[<prev] [next>] [<thread-prev] [day] [month] [year] [list]
Message-ID: <20110719034658.GA8290@linux.vnet.ibm.com>
Date: Mon, 18 Jul 2011 20:46:58 -0700
From: "Paul E. McKenney" <paulmck@...ux.vnet.ibm.com>
To: Benjamin Herrenschmidt <benh@...nel.crashing.org>
Cc: Peter Zijlstra <peterz@...radead.org>, linux-arch@...r.kernel.org,
linux-kernel <linux-kernel@...r.kernel.org>,
Thomas Gleixner <tglx@...utronix.de>
Subject: Re: current_thread_info() vs task_thread_info(current)
On Mon, Jul 18, 2011 at 08:04:04PM -0700, Paul E. McKenney wrote:
> On Tue, Jul 19, 2011 at 10:57:37AM +1000, Benjamin Herrenschmidt wrote:
> > On Mon, 2011-07-18 at 17:39 -0700, Paul E. McKenney wrote:
> > > > Hrm, no I don't see that happening no. The preempt count when
> > > exiting an
> > > > irq or softirq stack should be the exact same as when entering it,
> > > which
> > > > is why we don't bother copying it over.

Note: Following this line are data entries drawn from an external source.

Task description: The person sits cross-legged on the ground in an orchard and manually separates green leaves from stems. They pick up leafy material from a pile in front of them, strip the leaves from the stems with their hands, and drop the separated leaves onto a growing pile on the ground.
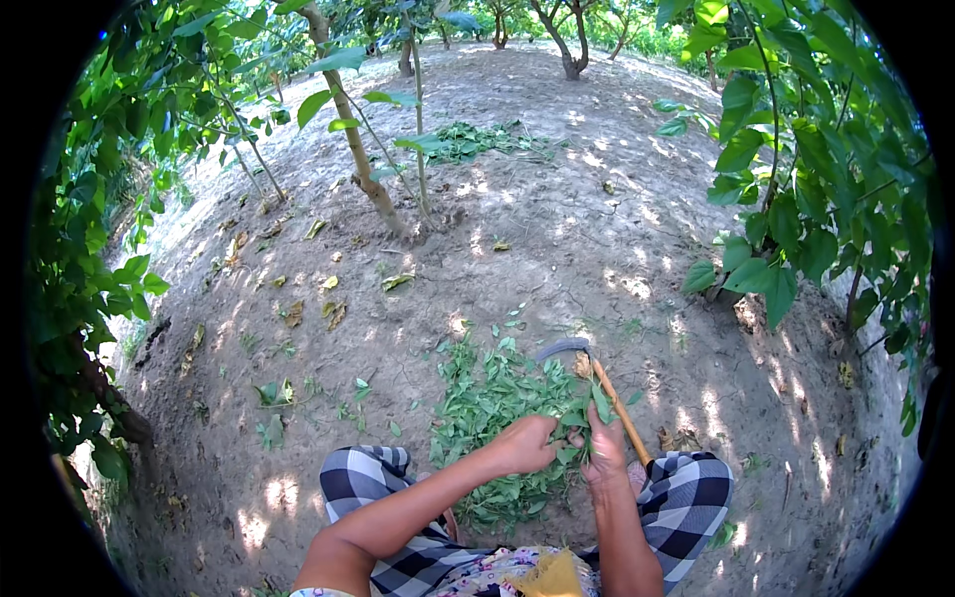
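My right hand (606, 446) grips a small bunch of leafy green stems (599, 403), its thumb pointing up along the leaves. Close beside it, my left hand (524, 445) has its fingers curled at the lower leaves of the same bunch; its fingertips are partly hidden. Under and ahead of both hands spreads a heap of cut green leaves (492, 392) on the soil. A sickle (618, 409) with a wooden handle lies just right of the heap, its curved dark blade pointing left. Neither hand touches the sickle.
My bent knees in checked cloth (690, 485) flank the heap. A slim tree trunk (365, 164) rises ahead, with another pile of greens (477, 142) beyond it. Leafy branches hang at left and at right (791, 224). Dry leaves (334, 313) dot the bare soil (522, 246).
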Demonstrator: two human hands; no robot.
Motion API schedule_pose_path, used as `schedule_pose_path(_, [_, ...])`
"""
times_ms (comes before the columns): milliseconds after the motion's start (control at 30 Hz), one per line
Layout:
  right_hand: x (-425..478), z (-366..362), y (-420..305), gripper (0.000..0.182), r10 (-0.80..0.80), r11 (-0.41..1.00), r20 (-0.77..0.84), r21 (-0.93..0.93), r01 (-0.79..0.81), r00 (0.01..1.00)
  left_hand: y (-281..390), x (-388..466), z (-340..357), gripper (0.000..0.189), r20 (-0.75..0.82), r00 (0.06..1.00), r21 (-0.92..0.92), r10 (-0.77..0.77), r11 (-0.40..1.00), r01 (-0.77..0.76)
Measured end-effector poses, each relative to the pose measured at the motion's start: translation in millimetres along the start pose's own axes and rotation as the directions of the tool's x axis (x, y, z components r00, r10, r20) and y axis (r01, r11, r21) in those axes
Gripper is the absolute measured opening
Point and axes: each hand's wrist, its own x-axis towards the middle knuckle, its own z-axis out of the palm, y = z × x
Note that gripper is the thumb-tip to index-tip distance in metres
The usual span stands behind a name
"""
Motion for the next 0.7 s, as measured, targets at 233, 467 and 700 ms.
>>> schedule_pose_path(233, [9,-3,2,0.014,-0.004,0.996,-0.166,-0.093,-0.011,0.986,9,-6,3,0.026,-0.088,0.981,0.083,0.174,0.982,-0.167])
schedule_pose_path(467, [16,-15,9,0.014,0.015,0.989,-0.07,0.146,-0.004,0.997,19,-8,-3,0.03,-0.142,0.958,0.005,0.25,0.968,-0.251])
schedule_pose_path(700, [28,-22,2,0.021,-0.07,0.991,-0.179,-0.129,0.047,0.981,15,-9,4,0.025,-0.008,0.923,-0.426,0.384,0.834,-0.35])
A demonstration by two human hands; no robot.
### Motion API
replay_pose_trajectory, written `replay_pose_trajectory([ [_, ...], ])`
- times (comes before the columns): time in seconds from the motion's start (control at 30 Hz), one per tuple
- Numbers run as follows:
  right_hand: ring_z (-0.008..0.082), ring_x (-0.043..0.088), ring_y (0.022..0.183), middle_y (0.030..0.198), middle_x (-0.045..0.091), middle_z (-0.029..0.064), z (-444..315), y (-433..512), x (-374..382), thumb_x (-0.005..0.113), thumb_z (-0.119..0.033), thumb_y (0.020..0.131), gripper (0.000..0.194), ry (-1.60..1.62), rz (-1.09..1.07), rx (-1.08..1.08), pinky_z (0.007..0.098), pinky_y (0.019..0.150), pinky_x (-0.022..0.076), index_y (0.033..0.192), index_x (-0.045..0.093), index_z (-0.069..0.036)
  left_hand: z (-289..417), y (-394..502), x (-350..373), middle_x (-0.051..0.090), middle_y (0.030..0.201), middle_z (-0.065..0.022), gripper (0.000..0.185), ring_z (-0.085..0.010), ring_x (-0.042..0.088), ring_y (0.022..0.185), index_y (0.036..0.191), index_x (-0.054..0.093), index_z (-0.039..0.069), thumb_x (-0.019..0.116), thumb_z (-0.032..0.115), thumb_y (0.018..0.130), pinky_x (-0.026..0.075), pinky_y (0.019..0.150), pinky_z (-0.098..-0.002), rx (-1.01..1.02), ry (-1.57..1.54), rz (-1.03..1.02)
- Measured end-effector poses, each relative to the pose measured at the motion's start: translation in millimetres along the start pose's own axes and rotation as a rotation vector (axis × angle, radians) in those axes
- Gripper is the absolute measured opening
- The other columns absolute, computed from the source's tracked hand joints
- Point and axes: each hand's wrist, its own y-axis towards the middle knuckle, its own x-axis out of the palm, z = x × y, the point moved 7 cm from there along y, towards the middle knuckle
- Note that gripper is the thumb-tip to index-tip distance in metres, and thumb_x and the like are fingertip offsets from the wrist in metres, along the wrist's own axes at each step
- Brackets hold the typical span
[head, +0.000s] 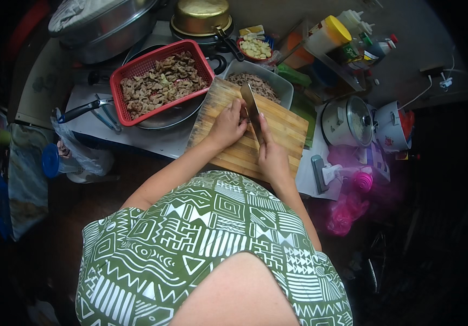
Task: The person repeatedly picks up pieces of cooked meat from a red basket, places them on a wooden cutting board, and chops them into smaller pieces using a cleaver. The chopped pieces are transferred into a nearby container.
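Observation:
My right hand (pixel 274 157) grips the handle of a kitchen knife (pixel 252 106), its blade pointing away from me over a wooden cutting board (pixel 234 157). Close by the blade's left side, the fingers of my left hand (pixel 229 125) are curled down. A small dark bit shows at those fingertips, but mostly hidden. Beyond the board's far edge is a plastic tub (pixel 286 94) of finely chopped meat (pixel 254 83). To the left, a red perforated basket (pixel 119 95) holds larger cooked-looking meat pieces (pixel 164 83), resting over a metal pan (pixel 173 117).
Peeled garlic cloves (pixel 255 48) fill a small bowl behind the tub. A gold-coloured pot lid (pixel 201 16) and a large metal pot (pixel 103 34) stand at the back. On the right are a rice cooker (pixel 333 122), a rack with bottles (pixel 336 61) and a pink plastic bag (pixel 348 212).

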Motion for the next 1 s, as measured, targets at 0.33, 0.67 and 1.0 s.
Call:
replay_pose_trajectory([
  [0.33, 0.0469, 0.069, 0.094, 0.117, 0.069, 0.0295, -2, 28, 4, 0.047, -0.003, 0.101, 0.073, 0.100, 0.031, -0.009, 0.0497, 0.083, 0.0528, 0.164, 0.025, -0.033, -6, 0, 3, 0.068, 0.095, -0.0167, 0.042, -0.0348, 0.071, 0.087, 0.117, 0.046, 0.004, 0.070, 0.000, 0.083, 0.056, 0.073, -0.0428, -0.019, 0.019, -0.025],
  [0.67, 0.0478, 0.069, 0.087, 0.106, 0.070, 0.0302, -2, 18, 11, 0.048, -0.003, 0.100, 0.076, 0.101, 0.061, -0.052, 0.0526, 0.076, 0.0522, 0.164, 0.022, -0.035, -3, -1, 3, 0.064, 0.093, -0.0178, 0.041, -0.0366, 0.066, 0.089, 0.117, 0.048, 0.001, 0.068, -0.001, 0.081, 0.052, 0.078, -0.0454, 0.002, -0.013, -0.022],
  [1.0, 0.0477, 0.068, 0.080, 0.097, 0.070, 0.0305, -1, 23, 4, 0.049, -0.004, 0.099, 0.075, 0.041, 0.066, -0.046, 0.0522, 0.073, 0.0519, 0.163, 0.025, -0.035, -5, 2, 1, 0.069, 0.091, -0.0155, 0.043, -0.0360, 0.070, 0.086, 0.117, 0.045, 0.004, 0.071, 0.001, 0.082, 0.054, 0.073, -0.0447, 0.025, 0.045, 0.002],
])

Do you see any case where
> > > that
> > > > wouldn't hold ?
> > >
> > > Nope, other than seeing preempt_count() transition from zero to three
> > > across a spin_unlock_irqrestore() for no good reason that I could see.
> >
> > Do you have a nice repro-case ? :-)
> >
> > That sounds really nasty ... smells really like something bad's
> > happening from an interrupt, but we don't copy back the preempt-count
> > from the interrupt stacks at all, so that's really really odd.
>
> Good question... The system I reproduced on four times over the
> weekend is out of commission. Trying the same test on another system
> with a minimal patch -- will let you know how it goes.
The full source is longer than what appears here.